Forum Moderators: coopster & phranque

Message Too Old, No Replies

Using a variable for the regex pattern

         

csdude55

1:27 am on May 21, 2019 (gmt 0)

WebmasterWorld Senior Member 10+ Year Member Top Contributors Of The Month



I have a regex that I use fairly often, to see if the text submitted is a valid email:

[\w\-\.\+]+\@[a-zA-Z0-9\.\-]+\.[a-zA-z0-9]{2,4}


I'm sure that it's not exactly perfect (I think I picked it up somewhere in the late 90s), but it's good enough for my purposes.

Since I use it a lot, I'm moving it to a string variable:

$emailPattern = "[\w\-\.\+]+\@[a-zA-Z0-9\.\-]+\.[a-zA-z0-9]{2,4}";

if ($text =~ /$emailPattern/) { whatever; }


The question is... is the "proper" method to double-escape everything since I'm using it in a string? Like this?

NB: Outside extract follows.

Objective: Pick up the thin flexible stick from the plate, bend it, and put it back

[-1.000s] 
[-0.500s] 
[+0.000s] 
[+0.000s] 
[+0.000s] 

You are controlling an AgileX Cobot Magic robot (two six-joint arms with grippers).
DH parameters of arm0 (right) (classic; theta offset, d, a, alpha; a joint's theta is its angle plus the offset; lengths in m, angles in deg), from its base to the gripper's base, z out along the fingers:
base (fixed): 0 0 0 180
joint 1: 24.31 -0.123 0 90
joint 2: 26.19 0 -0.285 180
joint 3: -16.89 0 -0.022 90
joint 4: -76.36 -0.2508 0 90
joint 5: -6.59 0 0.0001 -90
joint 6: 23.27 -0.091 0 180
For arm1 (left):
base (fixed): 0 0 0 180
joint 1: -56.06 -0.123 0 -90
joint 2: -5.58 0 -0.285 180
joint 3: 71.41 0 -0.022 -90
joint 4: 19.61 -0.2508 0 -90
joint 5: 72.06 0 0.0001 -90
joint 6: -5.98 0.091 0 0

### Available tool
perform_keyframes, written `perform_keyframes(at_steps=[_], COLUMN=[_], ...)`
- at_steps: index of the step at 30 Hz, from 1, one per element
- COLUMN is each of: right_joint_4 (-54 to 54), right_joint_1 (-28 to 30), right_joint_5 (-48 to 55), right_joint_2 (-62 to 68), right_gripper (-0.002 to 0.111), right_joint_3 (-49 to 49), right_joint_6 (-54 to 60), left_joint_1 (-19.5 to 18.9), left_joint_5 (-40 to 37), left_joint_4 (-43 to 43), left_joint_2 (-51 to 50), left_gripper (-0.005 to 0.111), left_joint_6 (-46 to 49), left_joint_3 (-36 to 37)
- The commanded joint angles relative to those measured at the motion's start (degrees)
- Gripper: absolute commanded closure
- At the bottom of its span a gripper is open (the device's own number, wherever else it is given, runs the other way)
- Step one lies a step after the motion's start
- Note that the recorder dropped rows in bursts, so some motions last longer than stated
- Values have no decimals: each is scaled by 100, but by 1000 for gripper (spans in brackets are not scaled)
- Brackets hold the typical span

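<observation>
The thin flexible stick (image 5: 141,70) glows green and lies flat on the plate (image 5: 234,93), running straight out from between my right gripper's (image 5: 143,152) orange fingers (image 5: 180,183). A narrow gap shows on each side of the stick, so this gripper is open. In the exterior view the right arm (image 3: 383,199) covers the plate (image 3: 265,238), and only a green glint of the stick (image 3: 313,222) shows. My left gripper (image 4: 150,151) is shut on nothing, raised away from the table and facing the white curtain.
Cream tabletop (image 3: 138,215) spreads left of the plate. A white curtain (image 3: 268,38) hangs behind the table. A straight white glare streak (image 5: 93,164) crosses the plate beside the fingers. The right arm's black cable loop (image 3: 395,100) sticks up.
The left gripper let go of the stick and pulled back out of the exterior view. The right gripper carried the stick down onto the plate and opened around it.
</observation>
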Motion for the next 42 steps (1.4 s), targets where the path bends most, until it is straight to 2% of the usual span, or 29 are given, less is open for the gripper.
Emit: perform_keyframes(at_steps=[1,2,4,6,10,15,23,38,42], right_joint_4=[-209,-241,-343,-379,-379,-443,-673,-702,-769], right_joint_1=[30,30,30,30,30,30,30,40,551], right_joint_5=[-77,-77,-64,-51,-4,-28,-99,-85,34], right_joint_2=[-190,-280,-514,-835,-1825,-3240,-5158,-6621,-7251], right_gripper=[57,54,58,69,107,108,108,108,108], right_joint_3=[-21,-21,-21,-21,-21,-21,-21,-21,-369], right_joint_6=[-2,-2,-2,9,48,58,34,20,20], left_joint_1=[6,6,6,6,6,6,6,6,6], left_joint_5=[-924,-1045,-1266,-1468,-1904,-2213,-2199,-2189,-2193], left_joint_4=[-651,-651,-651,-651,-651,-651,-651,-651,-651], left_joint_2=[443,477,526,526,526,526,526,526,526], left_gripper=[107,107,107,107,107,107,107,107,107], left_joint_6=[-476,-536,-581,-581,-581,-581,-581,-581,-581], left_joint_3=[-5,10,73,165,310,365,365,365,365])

$emailPattern = "[\\w\\-\\.\\+]+\\@[a-zA-Z0-9\\.\\-]+\.[a-zA-z0-9]{2,4}";


This works, I'm just not sure if it's the "approved" method. But I tried qq~ ~; and quotemeta() but neither worked. Double escaping looks ugly and is hard to read, but I don't know of a better option.

lucy24

2:51 am on May 21, 2019 (gmt 0)

WebmasterWorld Senior Member 10+ Year Member Top Contributors Of The Month



Psst! You don't need to escape . and + inside grouping brackets. (Hyphens depend on where in the group it is, and then on the exact RegEx engine, so play it safe and escape them regardless.) And I shouldn’t think you need to escape @ anywhere, unless this is in some weird dialect where @ has meaning.

\.[a-zA-z0-9]{2,4}
If you mean “no more than 4 characters”, as in “.com”, you should put a \b at the end. Otherwise there could be more of them after the pattern is done.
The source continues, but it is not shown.